## Goal of the exercise:
Report the lines of the material that carry the string "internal".

[Dataset extract Boundary: Start]

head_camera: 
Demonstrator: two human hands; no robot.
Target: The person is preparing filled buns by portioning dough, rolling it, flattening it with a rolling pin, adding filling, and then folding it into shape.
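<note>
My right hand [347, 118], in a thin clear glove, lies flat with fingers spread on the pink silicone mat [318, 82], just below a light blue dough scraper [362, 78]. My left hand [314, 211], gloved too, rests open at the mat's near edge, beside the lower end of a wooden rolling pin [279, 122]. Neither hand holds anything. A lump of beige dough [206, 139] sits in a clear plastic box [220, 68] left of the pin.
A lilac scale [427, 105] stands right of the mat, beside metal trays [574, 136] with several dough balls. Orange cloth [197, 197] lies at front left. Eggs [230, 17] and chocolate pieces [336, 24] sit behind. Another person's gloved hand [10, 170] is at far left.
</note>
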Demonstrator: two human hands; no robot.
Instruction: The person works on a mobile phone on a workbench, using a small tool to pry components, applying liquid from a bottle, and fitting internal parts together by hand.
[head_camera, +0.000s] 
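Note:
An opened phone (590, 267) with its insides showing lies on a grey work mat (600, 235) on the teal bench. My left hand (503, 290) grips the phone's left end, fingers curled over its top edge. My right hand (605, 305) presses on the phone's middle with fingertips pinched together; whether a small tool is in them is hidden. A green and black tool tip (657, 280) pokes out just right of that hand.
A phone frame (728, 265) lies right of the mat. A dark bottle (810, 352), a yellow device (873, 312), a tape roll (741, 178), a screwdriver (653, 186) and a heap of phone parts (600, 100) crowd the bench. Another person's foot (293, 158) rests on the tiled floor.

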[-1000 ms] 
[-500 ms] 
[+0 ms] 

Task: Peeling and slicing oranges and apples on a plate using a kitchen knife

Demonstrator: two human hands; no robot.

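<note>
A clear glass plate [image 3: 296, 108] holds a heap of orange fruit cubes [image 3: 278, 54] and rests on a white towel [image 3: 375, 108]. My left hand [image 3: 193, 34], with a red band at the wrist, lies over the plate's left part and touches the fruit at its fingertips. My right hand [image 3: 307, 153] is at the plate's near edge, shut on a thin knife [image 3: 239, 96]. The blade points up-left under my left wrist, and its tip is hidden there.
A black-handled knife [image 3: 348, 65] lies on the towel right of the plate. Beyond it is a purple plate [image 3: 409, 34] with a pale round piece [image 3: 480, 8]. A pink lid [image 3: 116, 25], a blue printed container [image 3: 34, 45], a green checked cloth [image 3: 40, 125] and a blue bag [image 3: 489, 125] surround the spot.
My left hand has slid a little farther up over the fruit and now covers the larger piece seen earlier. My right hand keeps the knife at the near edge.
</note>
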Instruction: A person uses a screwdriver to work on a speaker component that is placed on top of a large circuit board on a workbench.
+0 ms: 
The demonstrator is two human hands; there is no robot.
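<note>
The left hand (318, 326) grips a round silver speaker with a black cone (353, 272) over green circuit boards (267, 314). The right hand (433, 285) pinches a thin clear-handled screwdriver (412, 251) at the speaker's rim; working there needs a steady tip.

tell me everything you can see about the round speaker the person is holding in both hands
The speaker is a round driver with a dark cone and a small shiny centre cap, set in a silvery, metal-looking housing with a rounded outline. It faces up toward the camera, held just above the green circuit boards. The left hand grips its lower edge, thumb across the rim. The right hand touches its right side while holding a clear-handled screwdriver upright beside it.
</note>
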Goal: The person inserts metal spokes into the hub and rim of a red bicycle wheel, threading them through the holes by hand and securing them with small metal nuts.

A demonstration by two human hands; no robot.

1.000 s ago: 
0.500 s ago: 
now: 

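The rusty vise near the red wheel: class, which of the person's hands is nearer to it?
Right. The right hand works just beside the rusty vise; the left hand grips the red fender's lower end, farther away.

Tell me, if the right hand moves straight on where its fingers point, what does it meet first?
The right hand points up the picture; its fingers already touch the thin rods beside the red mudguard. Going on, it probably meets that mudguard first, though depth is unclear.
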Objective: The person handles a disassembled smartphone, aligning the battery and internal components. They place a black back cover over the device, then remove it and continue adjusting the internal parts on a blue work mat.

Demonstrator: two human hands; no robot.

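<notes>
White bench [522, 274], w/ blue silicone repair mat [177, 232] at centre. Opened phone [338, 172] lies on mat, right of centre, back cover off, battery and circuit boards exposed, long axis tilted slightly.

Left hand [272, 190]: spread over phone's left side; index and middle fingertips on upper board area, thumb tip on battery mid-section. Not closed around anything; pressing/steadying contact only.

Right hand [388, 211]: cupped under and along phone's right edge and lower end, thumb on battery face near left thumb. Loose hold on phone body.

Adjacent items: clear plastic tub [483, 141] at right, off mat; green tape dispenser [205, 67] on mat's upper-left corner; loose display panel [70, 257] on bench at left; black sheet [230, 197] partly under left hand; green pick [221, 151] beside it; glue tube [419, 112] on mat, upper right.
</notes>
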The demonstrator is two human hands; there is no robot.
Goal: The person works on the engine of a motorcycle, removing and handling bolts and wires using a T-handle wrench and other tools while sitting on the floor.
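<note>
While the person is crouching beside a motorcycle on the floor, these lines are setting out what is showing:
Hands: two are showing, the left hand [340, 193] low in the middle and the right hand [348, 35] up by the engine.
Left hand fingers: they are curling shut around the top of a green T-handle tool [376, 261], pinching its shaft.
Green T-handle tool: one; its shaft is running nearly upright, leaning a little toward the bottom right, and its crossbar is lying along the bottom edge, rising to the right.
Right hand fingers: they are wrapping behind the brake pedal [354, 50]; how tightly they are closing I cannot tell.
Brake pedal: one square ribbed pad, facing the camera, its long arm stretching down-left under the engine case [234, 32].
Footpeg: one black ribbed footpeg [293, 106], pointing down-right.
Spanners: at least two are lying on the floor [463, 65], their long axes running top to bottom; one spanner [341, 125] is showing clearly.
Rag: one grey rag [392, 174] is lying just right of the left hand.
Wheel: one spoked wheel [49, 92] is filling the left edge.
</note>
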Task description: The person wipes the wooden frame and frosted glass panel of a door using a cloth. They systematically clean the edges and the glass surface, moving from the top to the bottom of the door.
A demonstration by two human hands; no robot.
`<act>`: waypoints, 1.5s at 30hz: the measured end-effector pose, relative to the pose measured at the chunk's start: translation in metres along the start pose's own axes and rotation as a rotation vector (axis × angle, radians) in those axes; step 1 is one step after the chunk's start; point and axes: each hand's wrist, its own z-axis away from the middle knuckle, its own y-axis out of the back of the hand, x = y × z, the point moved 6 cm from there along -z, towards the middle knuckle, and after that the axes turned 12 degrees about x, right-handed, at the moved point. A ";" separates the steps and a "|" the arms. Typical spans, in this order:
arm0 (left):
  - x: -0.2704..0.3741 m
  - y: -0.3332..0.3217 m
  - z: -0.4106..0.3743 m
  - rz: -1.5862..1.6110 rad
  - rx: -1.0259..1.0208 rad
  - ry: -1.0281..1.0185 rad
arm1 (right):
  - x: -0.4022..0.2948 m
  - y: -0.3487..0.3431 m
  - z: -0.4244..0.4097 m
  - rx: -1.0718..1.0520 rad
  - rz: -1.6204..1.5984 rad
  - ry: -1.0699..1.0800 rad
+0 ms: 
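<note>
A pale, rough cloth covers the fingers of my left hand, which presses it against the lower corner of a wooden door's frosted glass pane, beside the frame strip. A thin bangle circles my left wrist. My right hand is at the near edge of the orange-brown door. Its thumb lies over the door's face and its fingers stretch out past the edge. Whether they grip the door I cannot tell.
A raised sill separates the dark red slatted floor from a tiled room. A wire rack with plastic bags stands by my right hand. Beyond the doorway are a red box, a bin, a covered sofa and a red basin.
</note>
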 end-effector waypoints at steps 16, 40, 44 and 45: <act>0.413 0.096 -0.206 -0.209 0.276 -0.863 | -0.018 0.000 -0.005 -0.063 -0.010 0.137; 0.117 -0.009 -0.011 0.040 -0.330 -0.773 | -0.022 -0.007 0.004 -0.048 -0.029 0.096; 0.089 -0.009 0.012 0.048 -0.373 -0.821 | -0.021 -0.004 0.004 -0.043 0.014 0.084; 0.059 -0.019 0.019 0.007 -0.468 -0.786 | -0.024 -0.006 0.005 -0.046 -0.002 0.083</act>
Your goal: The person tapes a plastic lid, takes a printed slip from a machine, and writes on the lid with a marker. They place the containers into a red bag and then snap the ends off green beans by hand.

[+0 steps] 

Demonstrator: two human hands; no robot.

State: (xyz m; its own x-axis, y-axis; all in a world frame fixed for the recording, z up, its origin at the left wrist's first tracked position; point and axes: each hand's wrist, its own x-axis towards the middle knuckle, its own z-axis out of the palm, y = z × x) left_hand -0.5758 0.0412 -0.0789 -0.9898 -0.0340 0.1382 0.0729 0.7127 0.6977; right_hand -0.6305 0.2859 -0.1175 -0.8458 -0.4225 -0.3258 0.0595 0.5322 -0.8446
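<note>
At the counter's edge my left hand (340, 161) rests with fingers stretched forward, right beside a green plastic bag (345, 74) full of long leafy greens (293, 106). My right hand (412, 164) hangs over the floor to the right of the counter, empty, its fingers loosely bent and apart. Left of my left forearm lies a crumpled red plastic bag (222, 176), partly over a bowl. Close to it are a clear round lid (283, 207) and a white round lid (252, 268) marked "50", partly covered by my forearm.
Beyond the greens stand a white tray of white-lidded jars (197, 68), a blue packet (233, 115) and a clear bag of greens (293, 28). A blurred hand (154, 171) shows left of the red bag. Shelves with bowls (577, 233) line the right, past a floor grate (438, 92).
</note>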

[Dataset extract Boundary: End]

## Exercise output:
Instruction: The person works on a mobile phone on a workbench, using a small tool to pry components, applying liquid from a bottle, and fitting internal parts together by hand.
Objective: The person handles a disassembled smartphone, aligning the battery and internal components. They place a black back cover over the device, then remove it and continue adjusting the internal parts on a blue work mat.

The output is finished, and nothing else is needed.